- THE TASK -
Which lines below include the string "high"? Please show each one.

DATA SHOWN below:

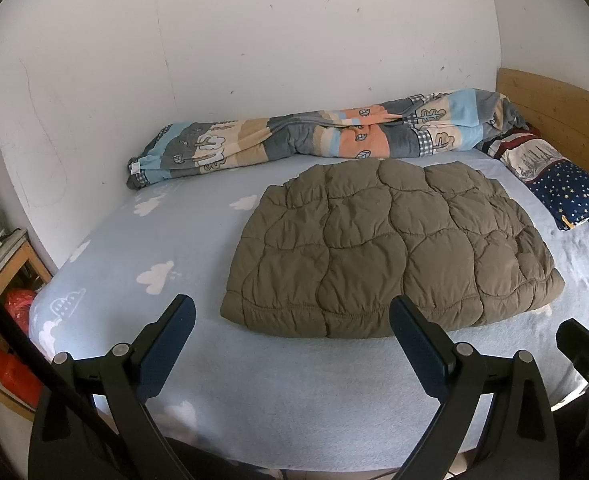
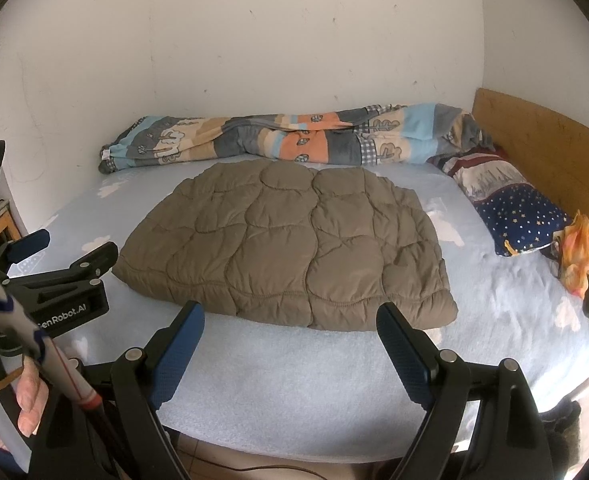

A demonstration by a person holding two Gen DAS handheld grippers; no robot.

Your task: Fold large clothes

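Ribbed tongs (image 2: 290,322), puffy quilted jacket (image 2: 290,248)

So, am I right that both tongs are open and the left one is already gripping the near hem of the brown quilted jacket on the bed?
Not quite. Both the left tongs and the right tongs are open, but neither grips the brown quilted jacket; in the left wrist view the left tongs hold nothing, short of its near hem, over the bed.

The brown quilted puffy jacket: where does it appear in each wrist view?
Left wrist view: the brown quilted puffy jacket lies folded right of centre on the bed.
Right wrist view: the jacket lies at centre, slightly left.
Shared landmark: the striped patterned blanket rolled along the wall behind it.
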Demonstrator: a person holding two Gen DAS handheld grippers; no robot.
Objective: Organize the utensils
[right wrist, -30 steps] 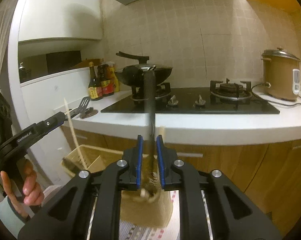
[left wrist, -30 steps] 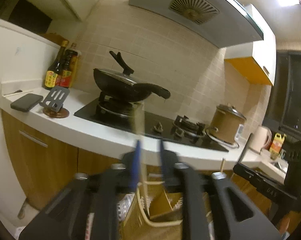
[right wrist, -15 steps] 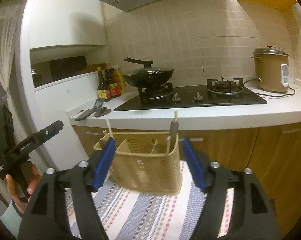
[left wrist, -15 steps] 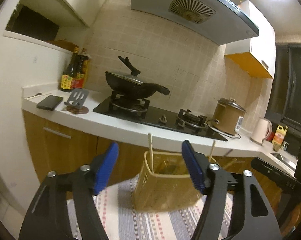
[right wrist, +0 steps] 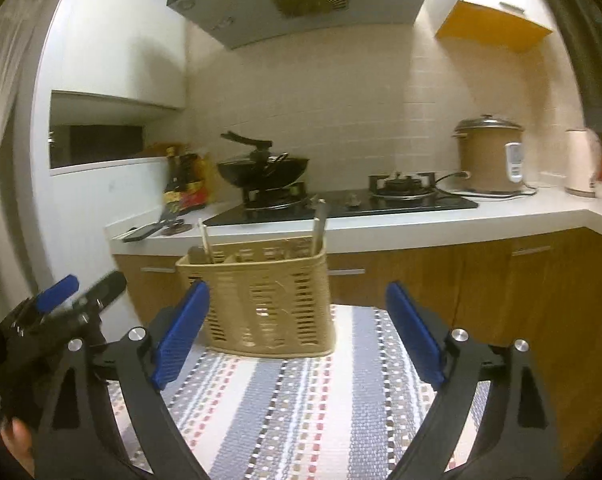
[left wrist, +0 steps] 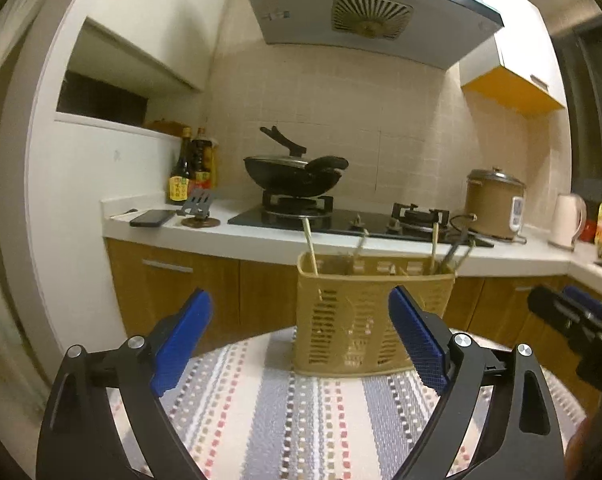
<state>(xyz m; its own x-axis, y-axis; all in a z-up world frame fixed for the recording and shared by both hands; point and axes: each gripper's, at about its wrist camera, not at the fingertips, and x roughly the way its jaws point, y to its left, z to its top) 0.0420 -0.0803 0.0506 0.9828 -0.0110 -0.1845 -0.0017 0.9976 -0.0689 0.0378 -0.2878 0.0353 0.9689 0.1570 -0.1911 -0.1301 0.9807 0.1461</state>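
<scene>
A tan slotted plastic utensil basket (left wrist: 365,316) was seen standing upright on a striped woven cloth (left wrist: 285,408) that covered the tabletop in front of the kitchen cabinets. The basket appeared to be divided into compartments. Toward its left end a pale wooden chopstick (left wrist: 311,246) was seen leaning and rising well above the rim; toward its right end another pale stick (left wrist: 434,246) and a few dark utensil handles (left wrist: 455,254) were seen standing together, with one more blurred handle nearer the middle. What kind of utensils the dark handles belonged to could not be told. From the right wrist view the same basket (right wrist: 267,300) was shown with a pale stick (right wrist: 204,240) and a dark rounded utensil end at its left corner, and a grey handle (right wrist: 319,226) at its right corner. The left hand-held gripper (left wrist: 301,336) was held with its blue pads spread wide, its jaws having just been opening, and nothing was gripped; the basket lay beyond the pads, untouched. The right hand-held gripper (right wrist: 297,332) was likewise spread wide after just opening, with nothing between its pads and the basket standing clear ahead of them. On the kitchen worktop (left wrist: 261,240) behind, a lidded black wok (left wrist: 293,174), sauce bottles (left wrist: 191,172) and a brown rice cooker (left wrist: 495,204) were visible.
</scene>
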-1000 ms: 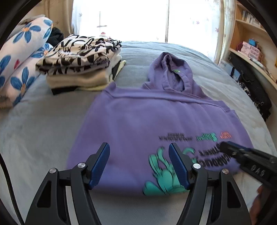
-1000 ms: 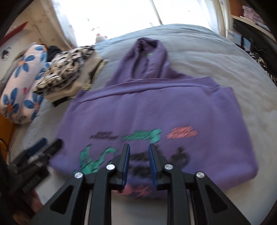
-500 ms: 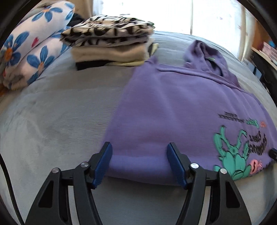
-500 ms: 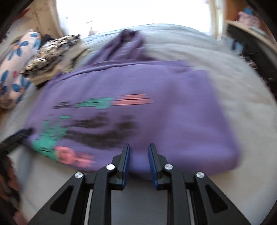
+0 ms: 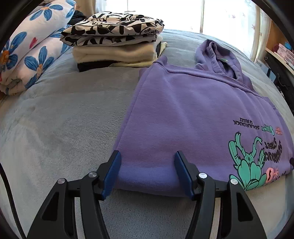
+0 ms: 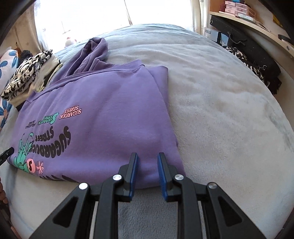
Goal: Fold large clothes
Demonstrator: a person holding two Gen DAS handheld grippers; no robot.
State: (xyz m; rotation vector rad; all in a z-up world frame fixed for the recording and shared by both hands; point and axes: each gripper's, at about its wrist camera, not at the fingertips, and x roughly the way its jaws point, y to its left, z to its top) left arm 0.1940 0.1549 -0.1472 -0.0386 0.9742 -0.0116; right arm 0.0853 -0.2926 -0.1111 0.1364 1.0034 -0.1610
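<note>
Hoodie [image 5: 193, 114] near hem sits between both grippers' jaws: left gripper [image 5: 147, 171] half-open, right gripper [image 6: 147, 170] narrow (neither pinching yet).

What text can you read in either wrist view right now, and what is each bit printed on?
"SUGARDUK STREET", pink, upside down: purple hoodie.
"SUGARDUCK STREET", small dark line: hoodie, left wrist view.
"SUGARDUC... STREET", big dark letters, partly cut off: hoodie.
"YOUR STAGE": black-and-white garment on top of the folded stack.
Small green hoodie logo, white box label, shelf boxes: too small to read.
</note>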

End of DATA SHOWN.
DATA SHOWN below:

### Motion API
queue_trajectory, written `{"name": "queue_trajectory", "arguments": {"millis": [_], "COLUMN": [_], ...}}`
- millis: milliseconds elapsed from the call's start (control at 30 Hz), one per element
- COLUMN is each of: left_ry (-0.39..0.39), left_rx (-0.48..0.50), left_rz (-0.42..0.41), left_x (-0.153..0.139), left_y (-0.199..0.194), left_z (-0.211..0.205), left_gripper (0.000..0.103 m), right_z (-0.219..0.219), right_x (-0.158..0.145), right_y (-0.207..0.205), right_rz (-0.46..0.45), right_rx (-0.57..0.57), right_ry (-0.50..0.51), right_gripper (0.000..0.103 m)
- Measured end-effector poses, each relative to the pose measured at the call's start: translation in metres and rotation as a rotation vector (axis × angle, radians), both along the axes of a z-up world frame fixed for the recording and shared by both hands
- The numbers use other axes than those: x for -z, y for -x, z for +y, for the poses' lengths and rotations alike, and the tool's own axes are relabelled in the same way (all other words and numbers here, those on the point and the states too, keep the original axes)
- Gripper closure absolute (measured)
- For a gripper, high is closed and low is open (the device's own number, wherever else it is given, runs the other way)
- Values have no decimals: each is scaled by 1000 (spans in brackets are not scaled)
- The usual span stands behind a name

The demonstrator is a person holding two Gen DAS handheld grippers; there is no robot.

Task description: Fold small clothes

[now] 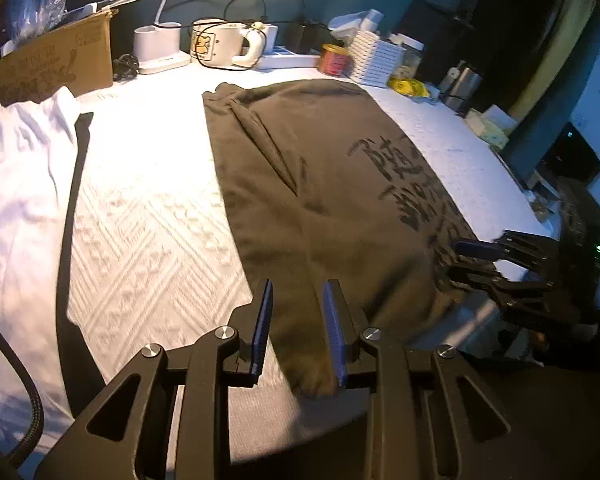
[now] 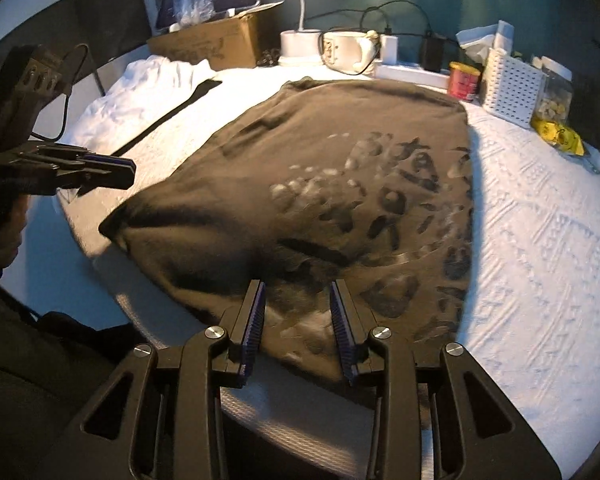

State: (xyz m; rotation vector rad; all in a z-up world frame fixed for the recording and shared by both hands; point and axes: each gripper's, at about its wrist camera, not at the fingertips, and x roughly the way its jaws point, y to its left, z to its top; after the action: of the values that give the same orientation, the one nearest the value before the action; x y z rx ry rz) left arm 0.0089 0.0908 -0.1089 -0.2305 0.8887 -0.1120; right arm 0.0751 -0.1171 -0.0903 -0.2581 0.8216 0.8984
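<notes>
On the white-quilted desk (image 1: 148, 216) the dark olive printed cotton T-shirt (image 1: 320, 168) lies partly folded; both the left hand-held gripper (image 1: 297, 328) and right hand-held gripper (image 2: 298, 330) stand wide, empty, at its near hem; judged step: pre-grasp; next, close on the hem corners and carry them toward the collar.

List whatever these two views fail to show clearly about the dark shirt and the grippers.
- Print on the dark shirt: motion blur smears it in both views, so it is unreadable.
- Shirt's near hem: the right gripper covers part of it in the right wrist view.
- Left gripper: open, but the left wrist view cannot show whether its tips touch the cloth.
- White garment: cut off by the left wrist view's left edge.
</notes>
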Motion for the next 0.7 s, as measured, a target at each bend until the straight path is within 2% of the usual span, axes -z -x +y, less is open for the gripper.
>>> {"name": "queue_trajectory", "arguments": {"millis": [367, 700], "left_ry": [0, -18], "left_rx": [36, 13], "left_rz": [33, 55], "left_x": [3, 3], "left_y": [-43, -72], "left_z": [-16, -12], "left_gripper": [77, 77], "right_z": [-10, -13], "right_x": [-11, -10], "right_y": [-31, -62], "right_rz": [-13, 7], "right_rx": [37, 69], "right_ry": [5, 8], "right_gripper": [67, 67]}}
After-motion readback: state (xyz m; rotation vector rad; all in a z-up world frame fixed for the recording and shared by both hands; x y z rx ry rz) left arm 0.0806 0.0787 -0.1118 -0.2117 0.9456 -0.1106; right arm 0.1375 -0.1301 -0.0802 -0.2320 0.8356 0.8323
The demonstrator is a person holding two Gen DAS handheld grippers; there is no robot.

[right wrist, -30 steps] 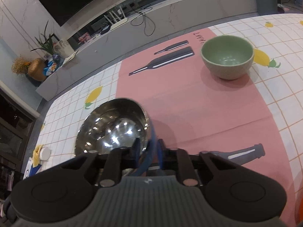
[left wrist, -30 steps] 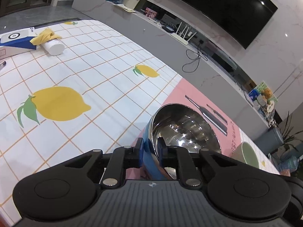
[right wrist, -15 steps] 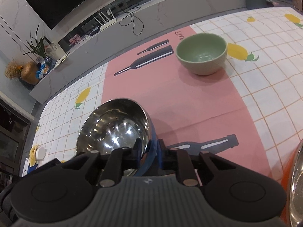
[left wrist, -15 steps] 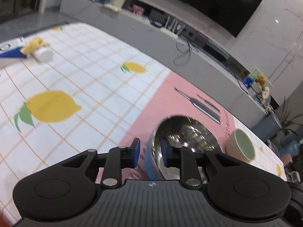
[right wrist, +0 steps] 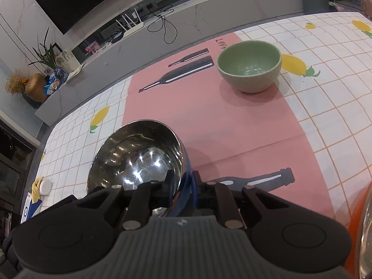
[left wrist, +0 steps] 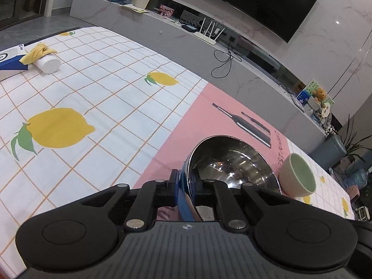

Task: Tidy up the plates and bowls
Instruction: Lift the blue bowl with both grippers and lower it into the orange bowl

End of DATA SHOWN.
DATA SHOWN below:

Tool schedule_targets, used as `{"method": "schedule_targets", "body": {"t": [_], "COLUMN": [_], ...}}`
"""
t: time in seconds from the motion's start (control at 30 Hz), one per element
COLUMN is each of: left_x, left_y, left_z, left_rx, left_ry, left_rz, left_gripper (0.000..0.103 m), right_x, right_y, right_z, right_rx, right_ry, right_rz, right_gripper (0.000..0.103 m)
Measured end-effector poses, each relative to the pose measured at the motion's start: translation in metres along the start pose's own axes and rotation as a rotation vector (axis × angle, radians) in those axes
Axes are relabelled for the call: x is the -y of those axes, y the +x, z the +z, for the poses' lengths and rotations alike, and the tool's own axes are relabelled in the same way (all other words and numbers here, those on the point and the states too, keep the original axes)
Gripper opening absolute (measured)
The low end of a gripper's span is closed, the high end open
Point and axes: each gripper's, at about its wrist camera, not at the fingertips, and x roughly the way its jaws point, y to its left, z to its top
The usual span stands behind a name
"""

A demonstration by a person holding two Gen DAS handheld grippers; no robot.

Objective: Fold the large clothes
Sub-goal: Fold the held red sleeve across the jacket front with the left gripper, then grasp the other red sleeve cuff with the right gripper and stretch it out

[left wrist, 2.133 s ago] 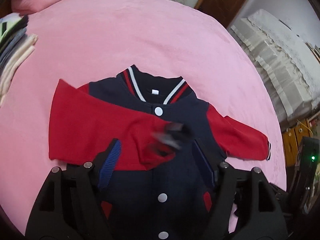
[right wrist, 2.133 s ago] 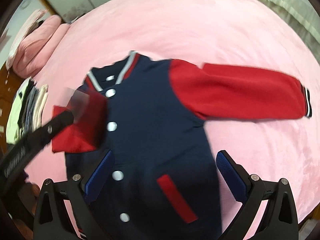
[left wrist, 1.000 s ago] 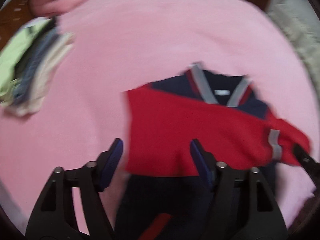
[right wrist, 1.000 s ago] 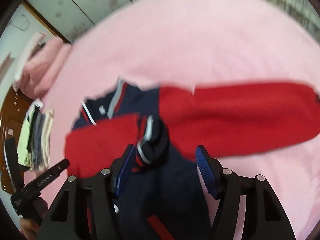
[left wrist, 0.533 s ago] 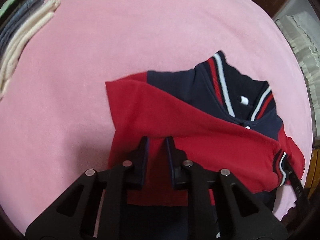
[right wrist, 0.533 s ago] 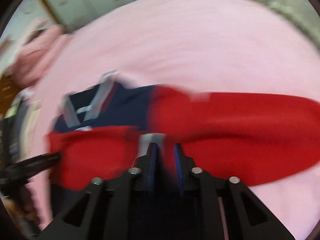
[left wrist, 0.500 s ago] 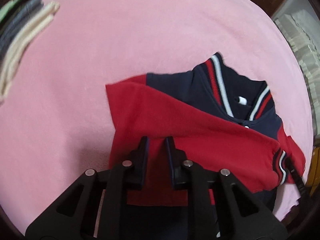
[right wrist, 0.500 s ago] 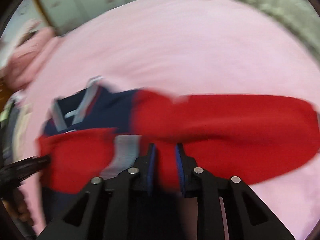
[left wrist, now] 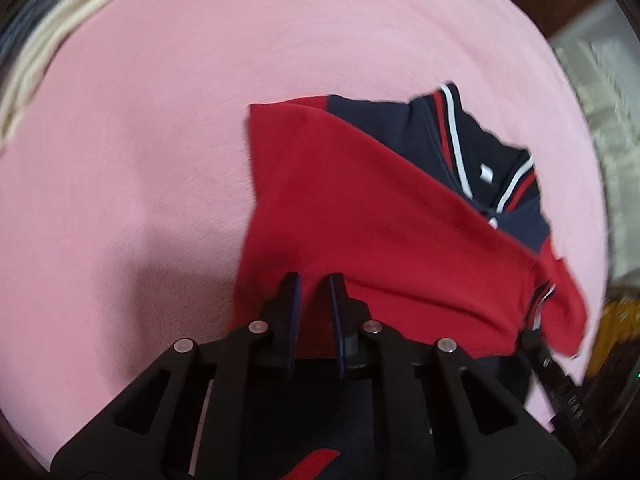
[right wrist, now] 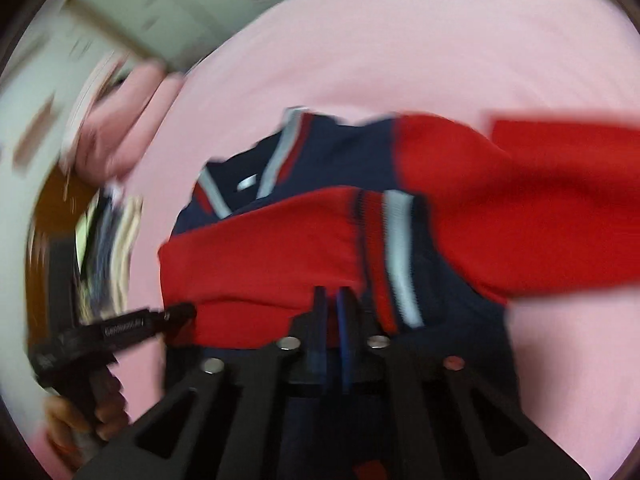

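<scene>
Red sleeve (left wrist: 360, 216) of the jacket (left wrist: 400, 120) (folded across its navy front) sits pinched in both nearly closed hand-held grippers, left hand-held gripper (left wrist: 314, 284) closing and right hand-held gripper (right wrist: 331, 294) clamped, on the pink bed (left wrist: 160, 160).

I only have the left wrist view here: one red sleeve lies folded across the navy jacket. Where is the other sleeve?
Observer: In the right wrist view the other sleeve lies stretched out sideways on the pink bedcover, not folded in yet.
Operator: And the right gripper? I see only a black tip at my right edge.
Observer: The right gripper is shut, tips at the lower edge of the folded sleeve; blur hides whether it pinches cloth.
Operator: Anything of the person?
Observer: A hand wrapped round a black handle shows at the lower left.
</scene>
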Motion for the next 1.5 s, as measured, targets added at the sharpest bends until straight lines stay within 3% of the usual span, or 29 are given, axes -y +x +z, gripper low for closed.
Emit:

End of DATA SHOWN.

- TASK OUTPUT -
- For a gripper, high is closed and low is open (the device's own number, wherever else it is given, runs the other way)
The low end of a gripper's span is closed, the high end open

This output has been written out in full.